The plan had included a van, two preschoolers, a fast boy, and another family. The reality looked like this:
I almost didn’t go. Chris couldn’t run, Ashland is 200 miles away (that’s $40 of gas, round-trip, even in my mini french fry-mobile), and the Siskiyou Outback 15K and 50K courses had been altered to be longer with much more climbing because there was too much snow on the regular courses (so I wouldn’t be able to compare my time to last year’s time–and beat it!). Yes, too much snow. For you folks suffering through a heat index of 109, I’m sure that’s unthinkable.
But then I recognized the potential: sleeping under the stars in the Mount Ashland ski area parking lot, bundled in my sleeping bag; hours and hours of Fresh Air podcasts; writing in my journal; seeing how well I could do on a 16-kilometer, 1800-foot elevation gain course; drinking a well-earned milkshake after the race–all this without arbitrating any feuds about magic markers or board books.
At 2 a.m., the stars made sleeping without a tent worthwhile. I ate dinner to hermit thrush song and awoke to nuthatch calls. Thrush (hermit, wood, and Swainson’s) are my favorite avian singers, and nuthatch, while their song isn’t particularly lovely, always remind me of the mountains. A well-behaved but curious border collie woke me up at 5:24 by coming to lie down next to my pillow (I should say I was parked only twenty or so feet from the next nearest runners). When I whispered to him to go home, he slunk back and lay on his mat.
Usually, the 15K heads south-ish on the Pacific Crest Trail before returning to the ski area, largely on dirt roads.
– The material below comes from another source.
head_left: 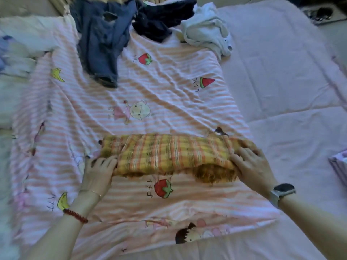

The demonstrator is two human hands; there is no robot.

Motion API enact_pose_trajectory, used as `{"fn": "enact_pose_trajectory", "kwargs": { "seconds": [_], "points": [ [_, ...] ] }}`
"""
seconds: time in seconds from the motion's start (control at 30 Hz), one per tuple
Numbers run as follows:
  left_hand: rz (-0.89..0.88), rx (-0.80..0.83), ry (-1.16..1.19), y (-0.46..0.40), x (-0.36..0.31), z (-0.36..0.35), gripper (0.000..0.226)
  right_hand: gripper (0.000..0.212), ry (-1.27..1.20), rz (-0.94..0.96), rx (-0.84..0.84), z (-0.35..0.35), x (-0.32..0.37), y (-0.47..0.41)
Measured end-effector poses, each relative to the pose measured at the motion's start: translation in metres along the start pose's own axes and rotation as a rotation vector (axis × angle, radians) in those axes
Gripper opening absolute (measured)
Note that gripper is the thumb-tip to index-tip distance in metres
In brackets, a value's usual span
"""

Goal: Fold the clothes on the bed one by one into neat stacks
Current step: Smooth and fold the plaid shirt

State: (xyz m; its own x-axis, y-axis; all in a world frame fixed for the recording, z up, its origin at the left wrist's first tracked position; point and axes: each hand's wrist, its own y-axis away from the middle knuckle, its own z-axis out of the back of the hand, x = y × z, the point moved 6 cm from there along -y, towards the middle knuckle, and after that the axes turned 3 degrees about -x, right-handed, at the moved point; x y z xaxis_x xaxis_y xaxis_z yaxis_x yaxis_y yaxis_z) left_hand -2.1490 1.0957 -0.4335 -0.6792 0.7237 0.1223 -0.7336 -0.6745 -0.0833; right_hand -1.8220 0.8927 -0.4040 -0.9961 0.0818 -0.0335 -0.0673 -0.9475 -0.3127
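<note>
Plaid garment (169,154) is a long strip lying left-right across the striped sheet (169,94), right in front of me. My left hand (99,171) pinches its left end and my right hand (249,164) lies fingers-down on the right end, so each is at one end of the long axis. Next fold likely brings end to end (right end looks bulkier). Unfolded pile (131,25) sits well beyond.

striped sheet (169,102): katakana "スイカ" printed beside the watermelon slice (207,82); "イチゴ" beside the near strawberry (163,188). characters by the near banana (63,201) and far strawberry (145,58) are too blurred to read.
</note>
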Motion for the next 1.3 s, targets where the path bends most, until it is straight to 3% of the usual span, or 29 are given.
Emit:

The course is rolling, with only one serious, short climb. Not this time. As my quads made clear on Monday, I ran downhill from the start, downhill for 1800 feet. And do you know how I got back up to the start? I ran there. Except when I walked. Chris has tried to tell me for a few years now that I have to learn how to walk up the hills. Usually, I don’t buy it: I’m not as fast as people with longer legs on the downhills, so I have to make up time on the uphills. This time, though, with 1200 feet of climbing in 2 1/2 miles, I found I couldn’t run the whole thing (and the 50K’ers, besides running for 31 miles, had a much worse hill between miles 23 and 26).
The 15K race was fun and fast, and I felt great throughout it. I didn’t go out too fast; I averaged 9:11 per mile for the first 7.4 miles. Then I hit the hill, and I averaged 14:35 for the last 2.4 miles. I finished in 1:43, three minutes behind last year’s time (my goal had been 1:33 on the regular course). In any other age group, I would have finished in the top 4, but I had no such luck among the 30-something women. Darn fast 30s (you can click “15K by class” to see how fast the women 30-39 were).
This trail race was my first after which I thought, “Hmmm, maybe ultramarathons aren’t so crazy.” I need something to do for my 40th birthday, right?